# My mice!



## MoonfallTheFox (Nov 12, 2011)

I just -have- to show them off. They're not for breeding and were "saved" from snake food tanks. Bella was a rescue from a neglect home, but was also originally from a feeder tank. They're a good group, even if they all have thier little quirks and issues.

I'm doing battle with mites right now, so excuse any roughness on any of these guys.

Augustus-









And the does-
Left to right- Jane, Bella, Sophie (being a photobomb), and Isabel








Left to right- Bella, Jane, Isabel, and Sophie.

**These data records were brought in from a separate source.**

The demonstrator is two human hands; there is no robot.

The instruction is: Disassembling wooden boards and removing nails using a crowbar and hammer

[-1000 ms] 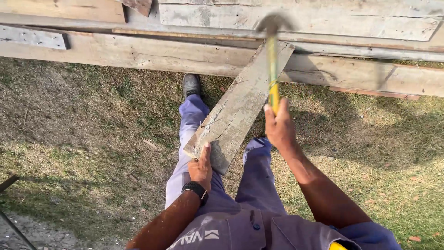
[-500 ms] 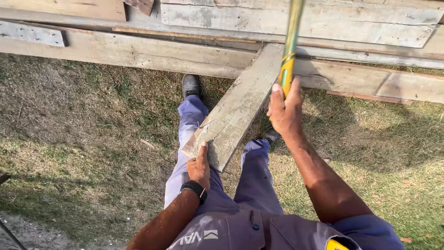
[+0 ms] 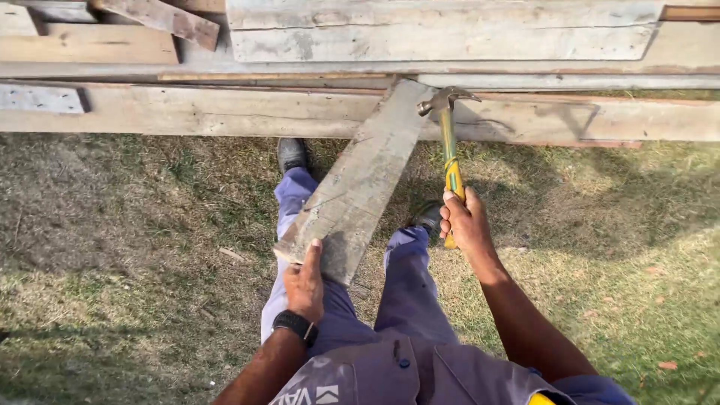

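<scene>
Down from its raised swing half a second ago, the hammer (image 3: pixel 448 142) is now meeting the far end of the grey plank (image 3: pixel 360 184), its head beside the plank's top edge. That plank is slanting from the stacked boards (image 3: pixel 225 112) toward the person's legs. Right hand (image 3: pixel 465 219) fingers are wrapping closed around the yellow handle; left hand (image 3: pixel 305 281) is gripping the plank's near end above the grass (image 3: pixel 112 247).
</scene>
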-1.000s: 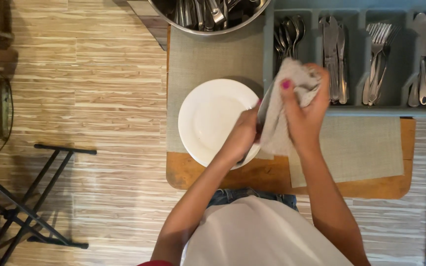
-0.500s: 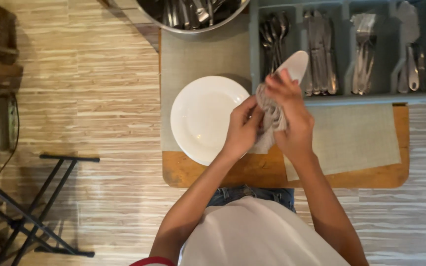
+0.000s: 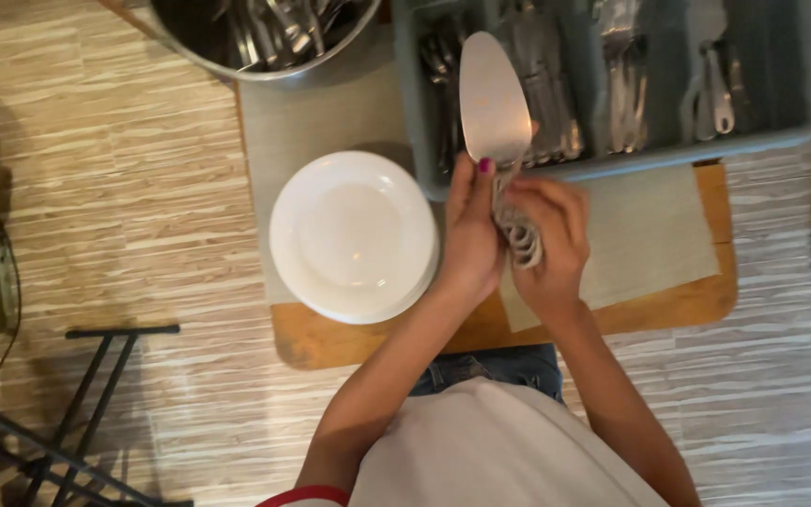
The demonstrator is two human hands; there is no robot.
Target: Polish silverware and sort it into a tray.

I actually got them to all face the same way for once!


----------



## windyhill (Jan 19, 2010)

Aww.
I love Isabel  Very pretty


----------



## PPVallhunds (Jul 26, 2010)

realy like Augustus and Jane


----------



## The Boggit keeper (Mar 5, 2010)

Aww, I love a happy ending but then I always have been a soppy git  well done for giving them a loving home!


----------



## maddeh (Jul 14, 2011)

Augustus and Isabel are my fave


----------



## MoonfallTheFox (Nov 12, 2011)

Thank you guys! I'm such a tremendously soft hearted person. 25 pets, most of them from bad situations.

I'm the kind of person who walked into the pet store to buy (FROZEN) snake food, looked in the mouse tank, and saw an agouti buck, fell in love, then came back the next day to "save" him, even when he was hunched in a corner looking sick and bit her 7 times. Yeah, I had no reason to save him at all except for a gut feeling. Really happy I did, he's a total love bug. He's on my chest right now being cute and marking me with skunk-pee.

I got Sophie from the snake food tank, found out she needed buddies, so I got her Isabel. Isabel was in a tank of 4 week olds along with Jane, who was much younger. Isabel was the oldest one, making her potentially the mother. The babies looked very similar to merles and I WANTED one, but my sexing skills sucked and I wasn't sure about gender. Then a day later I was in that area of town and popped in to "save" Jane. A few months later, someone messages me on facebook about a mouse her brother is neglecting. I jump on saving "him". Her brother called the mouse Butt Toast. "He" arived in a filthy critter-trail type thing full of pine bedding, eating Kaytee, all itchy and with patchy hair on "his" head. Better diet, friends, and new bedding made Butt Toast a whole new mouse. The itching stopped, her hair came back, the scabs healed. And "he", who was a girl, got a new name- Bella. 

No..I don't spoil them. Not even. Nahhhhh. /denial.

I almost rescued a couple of Waltzing mice last night. Poor lovelies. A PEW girl, and a PEW boy, waltzing opposite directions at Petco.  Broke my heart.


----------



## windyhill (Jan 19, 2010)

I have a soft spot for animals as well. Thats how I ended up with a house full of them,lol.


----------



## MoonfallTheFox (Nov 12, 2011)

Ouch. Forgt what I said about Augustus being sweet. Just walked up and bit me pretty hard. He's trying to do it again. Not sure what's gotten into him.


----------